Fertility and Nutrients
Advanced N management for canola, wheat and soybean
By Donna Fleury
Evaluation of a new biological for N-fixation in non-legumes.
Researchers at the University of Saskatchewan are evaluating a new biological for nitrogen (N) fixation in non-legume crops such as canola and wheat. Unlike pulse crops that have the ability to fix N through rhizobia to meet their N needs, non-legume crops have to rely on fertilizer N and residual soil N to meet requirements. Identifying other organisms that could provide N fixation in non-legume crops is of interest to researchers and industry.
“We have a project underway to evaluate a new biological product and its ability for fixing N in non-legume crops like canola and wheat,” explains Diane Knight.
“We have also included soybeans in our project, which is a legume that does fix some of its own N, but in Saskatchewan growers are often unable to achieve the levels of protein they are targeting. It may be that the available cultivars for shorter season areas are not yet fully adapted to the Saskatchewan environment, so protein levels tend to be lower than soybeans grown in Eastern Canada. We want to see if N from another source such as this product may be able to help boost protein levels in soybeans in Saskatchewan.”
The product was first developed in the U.K. and provides a new mode of action for nitrogen fixation in non-legume crops. The product is a naturally occurring free-living bacterium called Gluconacetobacter diazotrophicus (Gd) that is different from Rhizobia bacteria that specifically associates with legume crops to fix N by forming nodules on the roots. “This product associates with different crops and can physically penetrate into the tissues of the plant and fix N inside the plant cells, or can sometimes form an association on the exterior of the plants and soil to fix N,” says Knight. “Research in the U.S. on corn shows that some of the N can be supplied through this organism, not all, but usually on average five to 13 per cent and upwards to 20 per cent. That could significantly reduce N fertilizer requirements in crops that it is able to successfully associate with. We are pretty convinced the product works on corn, and in our project are exploring how it might work on wheat, canola and soybeans.”
The technology was first discovered by Edward Cocking, director at the Centre for Crop Nitrogen Fixation at the University of Nottingham many years ago. In 2012, Azotic Technologies was founded in the UK to commercialize the technology and has since established Azotic North America to make Envita (called N-Fix outside of North America) available in the U.S. and Canada. The product is registered in the U.S. for corn and other crops, and in 2020 received registration approval in Canada for corn and other row crops, such as soybean as an in-furrow or foliar application.
In this project, the study is being conducted entirely in controlled conditions in Knight’s lab, in collaboration with Richard Farrell, associate professor of soil science, and Wenjie Chi, graduate student at the University of Saskatchewan. The project objectives are to verify that biological N fixation (BNF) occurs in canola, wheat and soybean inoculated with a commercial strain of Gluconobacter nitrogen-fixing bacterium. Researchers also want to evaluate the effects of inoculation on crop yield and N2O emissions. Researchers are using stable isotope labeling 15N to detect nitrogen in the plants.

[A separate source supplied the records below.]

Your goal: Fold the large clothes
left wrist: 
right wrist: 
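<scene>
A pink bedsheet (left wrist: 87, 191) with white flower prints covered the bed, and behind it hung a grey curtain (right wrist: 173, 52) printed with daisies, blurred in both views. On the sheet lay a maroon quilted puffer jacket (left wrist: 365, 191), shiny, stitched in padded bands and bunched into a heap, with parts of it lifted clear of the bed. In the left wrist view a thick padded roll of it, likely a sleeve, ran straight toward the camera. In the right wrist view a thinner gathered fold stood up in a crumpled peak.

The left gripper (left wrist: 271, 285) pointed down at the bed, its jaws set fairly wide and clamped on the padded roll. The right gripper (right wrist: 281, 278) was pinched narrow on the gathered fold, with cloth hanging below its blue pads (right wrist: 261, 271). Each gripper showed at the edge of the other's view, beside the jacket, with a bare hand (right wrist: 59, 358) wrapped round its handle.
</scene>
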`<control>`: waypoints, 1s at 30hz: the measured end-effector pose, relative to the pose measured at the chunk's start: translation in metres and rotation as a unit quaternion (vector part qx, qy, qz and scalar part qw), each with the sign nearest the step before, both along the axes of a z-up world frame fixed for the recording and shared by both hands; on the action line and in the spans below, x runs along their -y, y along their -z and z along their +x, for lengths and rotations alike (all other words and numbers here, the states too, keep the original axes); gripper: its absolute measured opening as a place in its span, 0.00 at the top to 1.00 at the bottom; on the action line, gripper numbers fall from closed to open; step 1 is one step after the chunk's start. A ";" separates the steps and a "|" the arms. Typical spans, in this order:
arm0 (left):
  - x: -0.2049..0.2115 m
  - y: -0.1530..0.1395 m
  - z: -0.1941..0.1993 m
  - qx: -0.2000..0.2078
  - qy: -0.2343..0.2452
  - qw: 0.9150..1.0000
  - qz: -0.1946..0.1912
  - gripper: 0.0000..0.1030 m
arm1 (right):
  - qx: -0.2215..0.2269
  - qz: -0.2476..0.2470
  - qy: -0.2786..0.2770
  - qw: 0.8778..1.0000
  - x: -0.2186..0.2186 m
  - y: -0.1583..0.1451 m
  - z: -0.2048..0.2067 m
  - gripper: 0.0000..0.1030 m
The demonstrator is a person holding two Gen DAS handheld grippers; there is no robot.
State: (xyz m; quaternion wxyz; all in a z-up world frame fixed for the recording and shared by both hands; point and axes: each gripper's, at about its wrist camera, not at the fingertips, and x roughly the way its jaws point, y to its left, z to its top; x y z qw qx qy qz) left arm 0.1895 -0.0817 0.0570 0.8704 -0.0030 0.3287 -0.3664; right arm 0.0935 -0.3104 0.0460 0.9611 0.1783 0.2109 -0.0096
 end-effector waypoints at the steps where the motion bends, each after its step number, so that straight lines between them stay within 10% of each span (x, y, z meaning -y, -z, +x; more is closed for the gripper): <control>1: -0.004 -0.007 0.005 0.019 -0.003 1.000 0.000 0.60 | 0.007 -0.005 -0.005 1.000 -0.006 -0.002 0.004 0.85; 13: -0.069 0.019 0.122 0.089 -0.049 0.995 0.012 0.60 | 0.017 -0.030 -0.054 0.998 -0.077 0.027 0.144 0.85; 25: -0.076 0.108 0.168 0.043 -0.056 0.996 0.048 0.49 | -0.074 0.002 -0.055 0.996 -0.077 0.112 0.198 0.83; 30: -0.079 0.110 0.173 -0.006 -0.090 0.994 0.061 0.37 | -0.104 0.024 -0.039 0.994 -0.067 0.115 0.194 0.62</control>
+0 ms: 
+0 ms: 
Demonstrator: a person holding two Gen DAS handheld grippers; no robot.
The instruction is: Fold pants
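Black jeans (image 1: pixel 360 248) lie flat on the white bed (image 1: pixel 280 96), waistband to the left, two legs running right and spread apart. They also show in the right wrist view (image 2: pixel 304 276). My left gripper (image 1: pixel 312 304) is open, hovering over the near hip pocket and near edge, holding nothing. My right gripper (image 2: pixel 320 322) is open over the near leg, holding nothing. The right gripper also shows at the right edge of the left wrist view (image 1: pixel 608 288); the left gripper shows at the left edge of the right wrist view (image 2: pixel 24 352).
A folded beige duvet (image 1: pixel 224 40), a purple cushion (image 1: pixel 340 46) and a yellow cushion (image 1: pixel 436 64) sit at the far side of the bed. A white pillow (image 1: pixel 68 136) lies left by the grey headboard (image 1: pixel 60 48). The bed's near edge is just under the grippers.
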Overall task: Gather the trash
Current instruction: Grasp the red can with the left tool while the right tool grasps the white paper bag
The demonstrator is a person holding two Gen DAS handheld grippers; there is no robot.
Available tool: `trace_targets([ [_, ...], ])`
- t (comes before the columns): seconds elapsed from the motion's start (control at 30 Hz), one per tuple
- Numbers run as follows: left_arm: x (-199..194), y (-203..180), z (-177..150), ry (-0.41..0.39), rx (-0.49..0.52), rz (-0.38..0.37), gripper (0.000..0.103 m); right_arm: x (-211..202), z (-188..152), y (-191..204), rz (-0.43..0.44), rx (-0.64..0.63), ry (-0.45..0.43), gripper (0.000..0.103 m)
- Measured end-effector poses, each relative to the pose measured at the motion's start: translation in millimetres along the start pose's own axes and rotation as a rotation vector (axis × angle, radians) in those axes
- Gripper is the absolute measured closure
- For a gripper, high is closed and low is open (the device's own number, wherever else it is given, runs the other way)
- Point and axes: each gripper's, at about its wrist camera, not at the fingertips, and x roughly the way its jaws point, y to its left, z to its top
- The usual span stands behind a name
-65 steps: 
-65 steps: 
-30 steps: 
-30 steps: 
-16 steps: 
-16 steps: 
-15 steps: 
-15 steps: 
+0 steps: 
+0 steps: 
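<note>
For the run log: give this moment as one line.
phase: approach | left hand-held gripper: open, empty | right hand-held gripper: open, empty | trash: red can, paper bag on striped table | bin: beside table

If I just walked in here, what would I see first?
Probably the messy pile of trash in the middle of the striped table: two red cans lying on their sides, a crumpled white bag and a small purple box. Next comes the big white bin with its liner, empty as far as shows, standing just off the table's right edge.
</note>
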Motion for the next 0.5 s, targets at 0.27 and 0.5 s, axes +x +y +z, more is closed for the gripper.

“The crop seeds are inoculated with the product and then grown in controlled conditions with 15N labelled N gas in the atmosphere to see if the plants are actually fixing N and if we can detect the 15N inside of the plant,” Knight explains. “The project is in the very early stages, so we don’t have any conclusive data yet. However, we have seen some positive results in detecting the 15N in wheat. We have also detected 15N in soybean, but we need to do a lot more work. However, so far we have been unsuccessful in detecting 15N in canola. We think the challenge with canola might be the really small seed size and hard seed coat and the challenge of getting enough of the organism on the seed for it to associate properly. We are also conducting some foliar application trials. In many ways, the foliar application looks like it might be better than the application on the seed.”
The project continues until March 2023. At that time, if the results are favorable, Knight would like to expand the work on a larger scale. If the results are positive, then expansion into field trials may also be an option. “Our results are so early and its one of the projects we know so little about,” adds Knight. “However, it is a very interesting and fun project, and we are looking forward to seeing if this product might be able to provide biological N fixation in canola, wheat and soybean and help farmers reduce some of their N fertilizer requirements and boost protein levels. We have not yet started the work on evaluating N2O emissions to date.”